Work item:
Tell how many lines in the data hold "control", giving that figure alone.

▬▬▬

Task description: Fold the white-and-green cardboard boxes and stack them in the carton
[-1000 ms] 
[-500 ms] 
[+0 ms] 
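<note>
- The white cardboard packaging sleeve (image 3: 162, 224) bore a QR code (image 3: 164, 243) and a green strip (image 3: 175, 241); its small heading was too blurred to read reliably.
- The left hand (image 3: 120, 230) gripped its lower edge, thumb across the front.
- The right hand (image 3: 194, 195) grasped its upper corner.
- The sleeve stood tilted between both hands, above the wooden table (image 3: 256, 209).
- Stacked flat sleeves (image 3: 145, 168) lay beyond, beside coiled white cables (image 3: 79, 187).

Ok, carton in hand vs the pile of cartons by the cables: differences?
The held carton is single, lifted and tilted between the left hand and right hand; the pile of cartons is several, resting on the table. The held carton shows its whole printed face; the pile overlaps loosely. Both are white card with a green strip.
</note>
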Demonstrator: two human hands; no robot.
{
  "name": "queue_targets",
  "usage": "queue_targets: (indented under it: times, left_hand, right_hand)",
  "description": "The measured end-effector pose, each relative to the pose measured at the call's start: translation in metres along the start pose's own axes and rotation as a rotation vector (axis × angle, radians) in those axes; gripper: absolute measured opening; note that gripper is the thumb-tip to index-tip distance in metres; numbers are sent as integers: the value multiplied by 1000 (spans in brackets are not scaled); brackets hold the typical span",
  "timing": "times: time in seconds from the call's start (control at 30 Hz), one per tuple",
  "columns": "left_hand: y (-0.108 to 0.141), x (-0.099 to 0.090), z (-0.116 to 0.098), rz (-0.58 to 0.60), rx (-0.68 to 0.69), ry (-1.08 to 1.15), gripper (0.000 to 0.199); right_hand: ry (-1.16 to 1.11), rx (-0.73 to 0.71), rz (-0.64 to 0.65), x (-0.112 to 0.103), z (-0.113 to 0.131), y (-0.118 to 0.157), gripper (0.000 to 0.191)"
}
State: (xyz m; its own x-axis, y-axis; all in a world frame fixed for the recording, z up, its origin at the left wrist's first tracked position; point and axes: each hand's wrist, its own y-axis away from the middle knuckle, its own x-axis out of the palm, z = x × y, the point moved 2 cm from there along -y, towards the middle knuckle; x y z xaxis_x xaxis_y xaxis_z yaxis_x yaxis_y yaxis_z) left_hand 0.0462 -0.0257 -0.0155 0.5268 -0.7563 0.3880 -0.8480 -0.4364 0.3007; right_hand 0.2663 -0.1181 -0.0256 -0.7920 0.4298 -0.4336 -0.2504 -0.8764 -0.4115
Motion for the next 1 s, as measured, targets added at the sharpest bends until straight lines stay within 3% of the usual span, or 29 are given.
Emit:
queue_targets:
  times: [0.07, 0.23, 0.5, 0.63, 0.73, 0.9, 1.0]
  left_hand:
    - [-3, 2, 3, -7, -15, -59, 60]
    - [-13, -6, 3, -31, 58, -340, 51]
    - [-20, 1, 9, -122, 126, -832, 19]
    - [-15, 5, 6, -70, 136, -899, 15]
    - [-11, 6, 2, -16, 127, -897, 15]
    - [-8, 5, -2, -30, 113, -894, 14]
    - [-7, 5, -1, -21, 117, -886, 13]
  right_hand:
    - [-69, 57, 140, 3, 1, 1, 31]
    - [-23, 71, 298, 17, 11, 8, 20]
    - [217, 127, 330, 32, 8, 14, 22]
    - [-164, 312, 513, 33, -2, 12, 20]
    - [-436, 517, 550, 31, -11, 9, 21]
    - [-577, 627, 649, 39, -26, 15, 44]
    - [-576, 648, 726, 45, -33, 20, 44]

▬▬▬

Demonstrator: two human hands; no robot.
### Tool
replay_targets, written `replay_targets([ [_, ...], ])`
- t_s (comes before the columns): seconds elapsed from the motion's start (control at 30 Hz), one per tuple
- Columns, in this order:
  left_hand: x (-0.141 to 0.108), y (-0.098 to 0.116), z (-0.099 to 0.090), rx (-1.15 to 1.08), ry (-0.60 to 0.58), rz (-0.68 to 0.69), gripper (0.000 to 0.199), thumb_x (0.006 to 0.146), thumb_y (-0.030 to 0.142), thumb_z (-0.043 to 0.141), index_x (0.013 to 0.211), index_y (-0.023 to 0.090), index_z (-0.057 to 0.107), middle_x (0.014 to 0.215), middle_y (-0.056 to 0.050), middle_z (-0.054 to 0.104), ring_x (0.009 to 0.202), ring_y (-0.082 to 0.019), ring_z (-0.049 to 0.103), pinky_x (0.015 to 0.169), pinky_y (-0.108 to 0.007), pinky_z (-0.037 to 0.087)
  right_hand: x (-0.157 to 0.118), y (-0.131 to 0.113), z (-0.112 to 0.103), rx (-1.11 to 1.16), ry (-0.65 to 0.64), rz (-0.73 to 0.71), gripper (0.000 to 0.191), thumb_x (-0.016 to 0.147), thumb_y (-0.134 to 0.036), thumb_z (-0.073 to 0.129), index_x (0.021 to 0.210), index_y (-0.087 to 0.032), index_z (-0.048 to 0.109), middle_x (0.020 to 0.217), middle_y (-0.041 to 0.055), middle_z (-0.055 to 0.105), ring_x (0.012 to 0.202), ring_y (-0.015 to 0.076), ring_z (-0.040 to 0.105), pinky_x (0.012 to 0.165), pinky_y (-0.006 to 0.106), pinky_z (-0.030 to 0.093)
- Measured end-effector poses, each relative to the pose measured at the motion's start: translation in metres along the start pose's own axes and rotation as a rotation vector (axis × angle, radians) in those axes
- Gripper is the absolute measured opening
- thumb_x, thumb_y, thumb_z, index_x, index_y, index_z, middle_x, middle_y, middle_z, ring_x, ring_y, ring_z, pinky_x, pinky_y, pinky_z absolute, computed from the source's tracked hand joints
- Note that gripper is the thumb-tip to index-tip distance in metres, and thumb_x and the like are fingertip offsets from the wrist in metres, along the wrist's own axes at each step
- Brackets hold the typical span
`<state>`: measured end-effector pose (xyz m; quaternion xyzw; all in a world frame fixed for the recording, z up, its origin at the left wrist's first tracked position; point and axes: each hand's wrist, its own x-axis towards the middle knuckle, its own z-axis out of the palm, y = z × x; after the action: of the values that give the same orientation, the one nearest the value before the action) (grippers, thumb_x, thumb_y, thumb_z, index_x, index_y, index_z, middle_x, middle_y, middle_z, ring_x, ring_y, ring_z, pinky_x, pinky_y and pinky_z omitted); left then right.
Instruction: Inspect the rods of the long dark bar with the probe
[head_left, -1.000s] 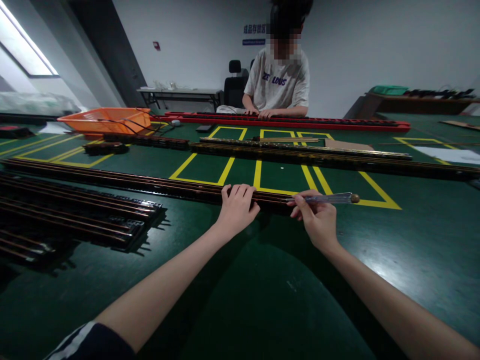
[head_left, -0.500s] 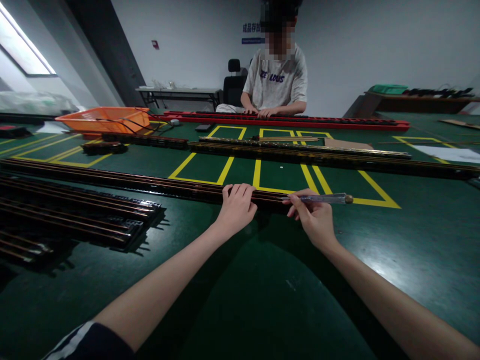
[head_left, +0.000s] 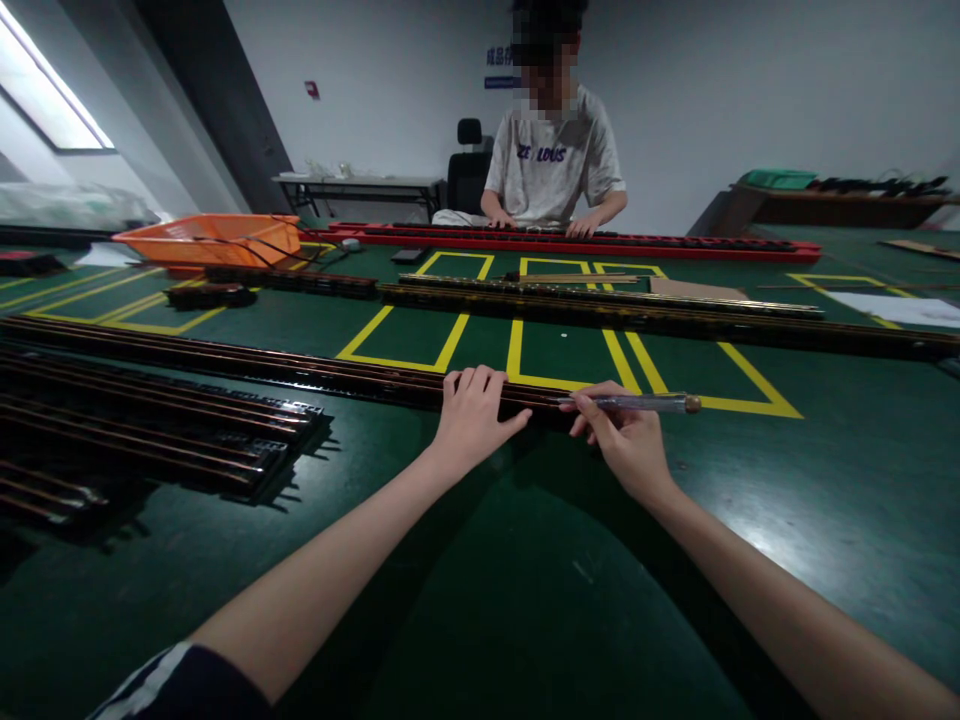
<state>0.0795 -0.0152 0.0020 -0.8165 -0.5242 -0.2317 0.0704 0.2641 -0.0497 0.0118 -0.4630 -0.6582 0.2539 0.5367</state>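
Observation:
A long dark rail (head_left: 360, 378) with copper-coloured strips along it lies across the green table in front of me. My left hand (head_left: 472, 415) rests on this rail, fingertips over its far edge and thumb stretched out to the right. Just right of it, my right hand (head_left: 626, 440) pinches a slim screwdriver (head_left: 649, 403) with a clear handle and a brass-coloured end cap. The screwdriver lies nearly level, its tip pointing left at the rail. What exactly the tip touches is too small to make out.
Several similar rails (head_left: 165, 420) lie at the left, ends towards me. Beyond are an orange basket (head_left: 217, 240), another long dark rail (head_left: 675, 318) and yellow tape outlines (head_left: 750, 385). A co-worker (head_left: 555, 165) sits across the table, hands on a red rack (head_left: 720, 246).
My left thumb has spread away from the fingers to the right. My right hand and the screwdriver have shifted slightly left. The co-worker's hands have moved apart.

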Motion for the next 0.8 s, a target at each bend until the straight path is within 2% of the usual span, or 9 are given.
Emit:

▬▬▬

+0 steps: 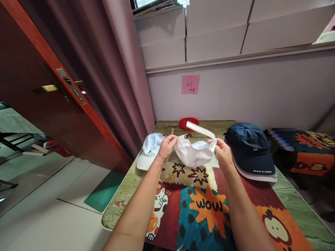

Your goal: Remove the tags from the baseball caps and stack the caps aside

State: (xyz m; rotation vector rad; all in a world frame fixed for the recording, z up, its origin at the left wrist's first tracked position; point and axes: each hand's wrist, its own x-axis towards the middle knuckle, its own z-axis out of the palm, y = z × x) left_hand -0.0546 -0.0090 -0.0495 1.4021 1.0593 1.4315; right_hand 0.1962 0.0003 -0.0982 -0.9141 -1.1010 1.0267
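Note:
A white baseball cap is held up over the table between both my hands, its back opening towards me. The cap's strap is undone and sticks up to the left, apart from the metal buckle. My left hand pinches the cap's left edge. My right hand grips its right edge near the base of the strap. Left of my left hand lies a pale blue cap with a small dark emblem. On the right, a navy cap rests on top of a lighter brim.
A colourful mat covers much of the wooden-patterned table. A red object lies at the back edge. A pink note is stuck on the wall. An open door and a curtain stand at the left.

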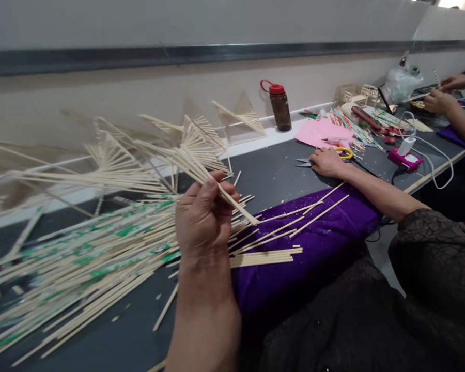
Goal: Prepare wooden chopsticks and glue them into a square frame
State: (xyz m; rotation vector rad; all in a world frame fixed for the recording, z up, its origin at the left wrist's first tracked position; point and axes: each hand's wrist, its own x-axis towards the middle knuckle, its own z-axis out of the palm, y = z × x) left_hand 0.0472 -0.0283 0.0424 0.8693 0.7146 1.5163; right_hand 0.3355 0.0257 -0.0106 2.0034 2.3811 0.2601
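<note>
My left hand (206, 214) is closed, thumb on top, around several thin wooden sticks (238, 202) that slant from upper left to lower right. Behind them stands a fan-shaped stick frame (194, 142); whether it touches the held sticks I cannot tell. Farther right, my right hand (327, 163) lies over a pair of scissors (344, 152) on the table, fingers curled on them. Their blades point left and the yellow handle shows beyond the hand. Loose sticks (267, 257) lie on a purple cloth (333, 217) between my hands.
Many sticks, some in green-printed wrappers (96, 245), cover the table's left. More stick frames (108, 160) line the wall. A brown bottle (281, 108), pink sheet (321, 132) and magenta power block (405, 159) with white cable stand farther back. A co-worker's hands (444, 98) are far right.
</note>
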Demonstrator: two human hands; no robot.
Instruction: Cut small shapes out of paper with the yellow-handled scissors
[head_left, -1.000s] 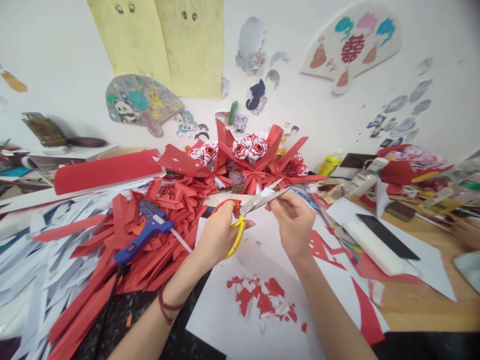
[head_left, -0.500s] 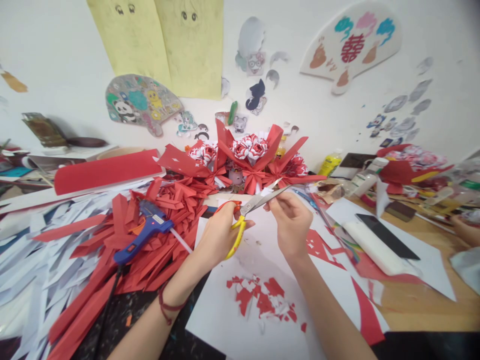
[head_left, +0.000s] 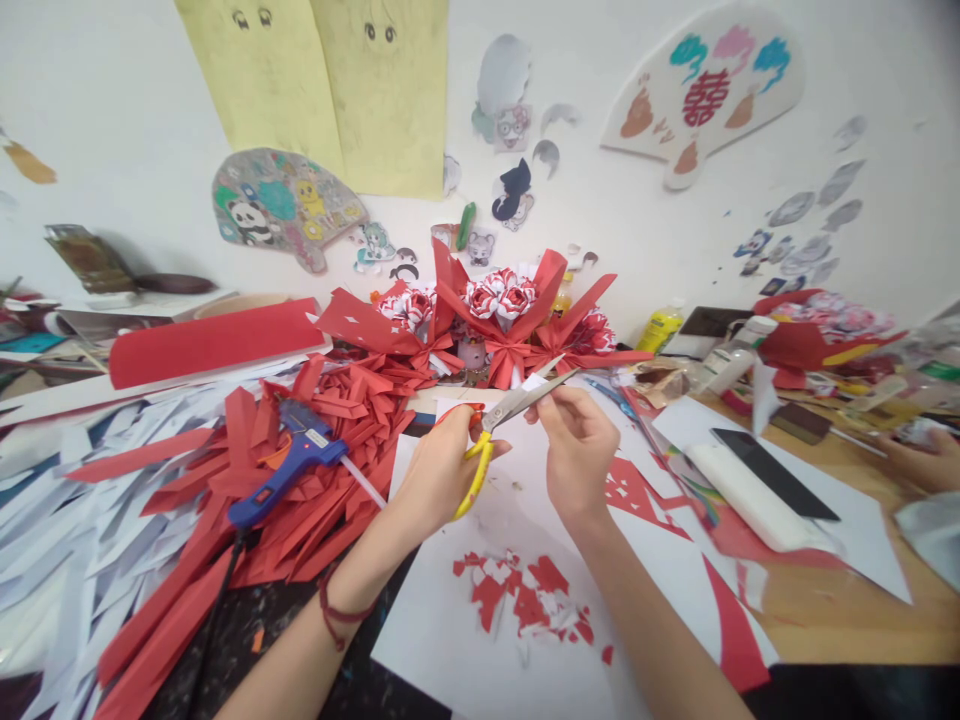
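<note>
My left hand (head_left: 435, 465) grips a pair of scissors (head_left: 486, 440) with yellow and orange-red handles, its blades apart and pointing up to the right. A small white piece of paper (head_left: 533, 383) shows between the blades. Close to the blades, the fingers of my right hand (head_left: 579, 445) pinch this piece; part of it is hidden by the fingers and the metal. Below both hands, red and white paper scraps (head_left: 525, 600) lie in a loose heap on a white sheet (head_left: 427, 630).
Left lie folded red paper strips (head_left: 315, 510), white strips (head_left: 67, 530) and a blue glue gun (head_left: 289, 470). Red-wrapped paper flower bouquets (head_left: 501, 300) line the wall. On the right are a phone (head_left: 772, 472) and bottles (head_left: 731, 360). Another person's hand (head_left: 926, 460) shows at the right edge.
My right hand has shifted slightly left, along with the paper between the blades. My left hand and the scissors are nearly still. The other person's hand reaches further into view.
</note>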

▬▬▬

Solution:
2